I'm building a project that will be powered by a wall wart, but I don't want it to be on at all times. I'd also prefer not to have to plug in the cord everytime I want to turn it on (I may even hide the cord inside a wall).

So - simple question: Is there a way to wire a SPST Push-On/Off switch to the arduino to shut it on and off?

I found this in another thread... would this work? Basically switching it from external to USB (and since the USB wouldn't be plugged in, it would essentially turn it off)? Or would it have to be a slide switch and not a SPST push-on/off?

Wire the common to the pin in the center of the header that has the jumper for USB or External power. Wire up one connection to the USB power power pin and one to the external power pin. Now you can flip the switch to use USB or external power or be off. I'm not sure but I think a three pin connector similar to the ones used on the board would allow you to solder to the connector and slide that onto the three pins on the board.

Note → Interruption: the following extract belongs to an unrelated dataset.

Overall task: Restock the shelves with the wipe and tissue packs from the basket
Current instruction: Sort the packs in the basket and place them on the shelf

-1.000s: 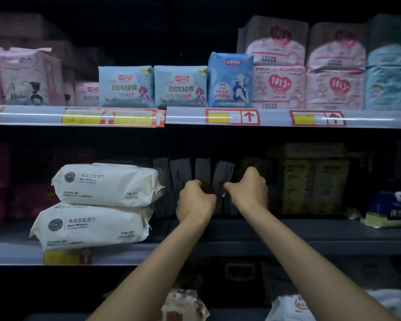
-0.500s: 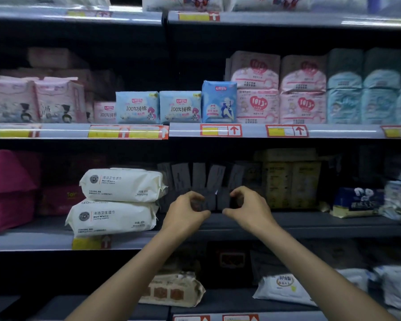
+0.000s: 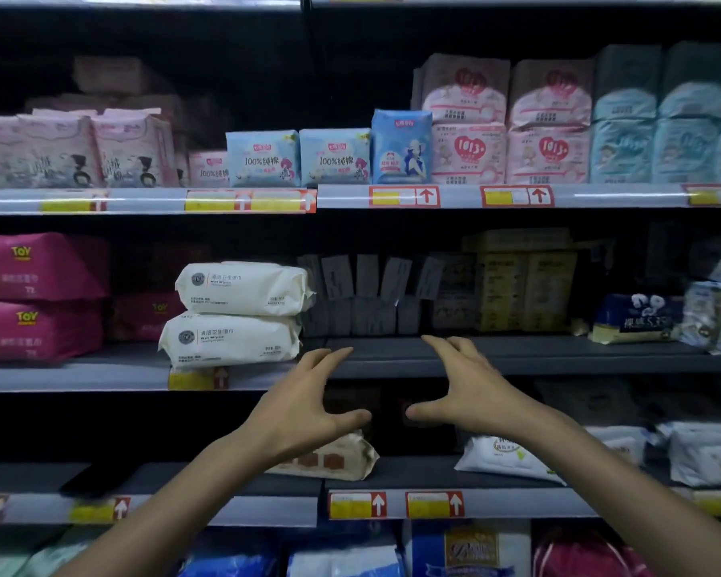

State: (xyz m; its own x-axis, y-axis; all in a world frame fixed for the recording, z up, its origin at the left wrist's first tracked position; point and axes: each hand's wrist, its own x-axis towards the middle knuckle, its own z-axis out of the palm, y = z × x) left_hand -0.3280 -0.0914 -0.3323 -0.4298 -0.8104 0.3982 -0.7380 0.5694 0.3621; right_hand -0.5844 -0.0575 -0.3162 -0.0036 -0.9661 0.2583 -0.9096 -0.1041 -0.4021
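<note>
Both hands are empty. The left hand [image 3: 309, 406] and the right hand [image 3: 471, 389] hang side by side with fingers spread wide and thumbs pointing at each other, and they hold nothing. Just past the fingertips, on the shelf [image 3: 558, 360], stands a row of small grey packs [image 3: 367, 285]. They are thin and stand on end, and some in the top row lean to one side. That is the first worry: if a finger bumps one, it may tip and knock its neighbours down, one after another. It is dim back there too, so it is hard to see if the row is straight or if a pack has slid behind. To the left of the left hand lie two white packs [image 3: 238, 314], one on top of the other, close to the front edge of the shelf. A careless arm could push them, and the top one looks soft and round, so it could slide off and fall. Below the hands a tan pack [image 3: 342, 460] lies on the next shelf down, and a falling pack could land on it. The basket is not in view, so I cannot tell how many packs are left in it. Reaching for it without looking could make a wrist catch the shelf edge or drag a pack out.
</note>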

Or is there another way to essentially add a power switch to the Arduino board? Any help you can offer would be greatly appreciated.

(and since the USB wouldn't be plugged in, it would essentially turn it off)?

Yes, however the wall wart will still be powered and using energy even though nothing drawing power from it.

Ok, so pardon my noobness but I can’t seem to find which header it is on the Uno. Is it the three pin one to the left of the AC female plug? The SPST Push-On/Off only has two prongs, so would I need to get another type of switch, or how would I wire it up correctly?

I can't seem to find which header it is on the Uno

There is not one on the Uno, this was a version of the arduino they stopped making over three years ago.

The SPST Push-On/Off only has two prongs, so would I need to get another type of switch

No. Wire up the positive out of the wall wart to one prong, take the other prong and wire it to the Vin pin. Wire the negative from the wall wart to the ground pin of the arduino.

I'm building a project that will be powered by a wall wart, but I don't want it to be on at all times.

I'm surprised that Mike didn't point out that in much of the civilized world the power receptacles have switches.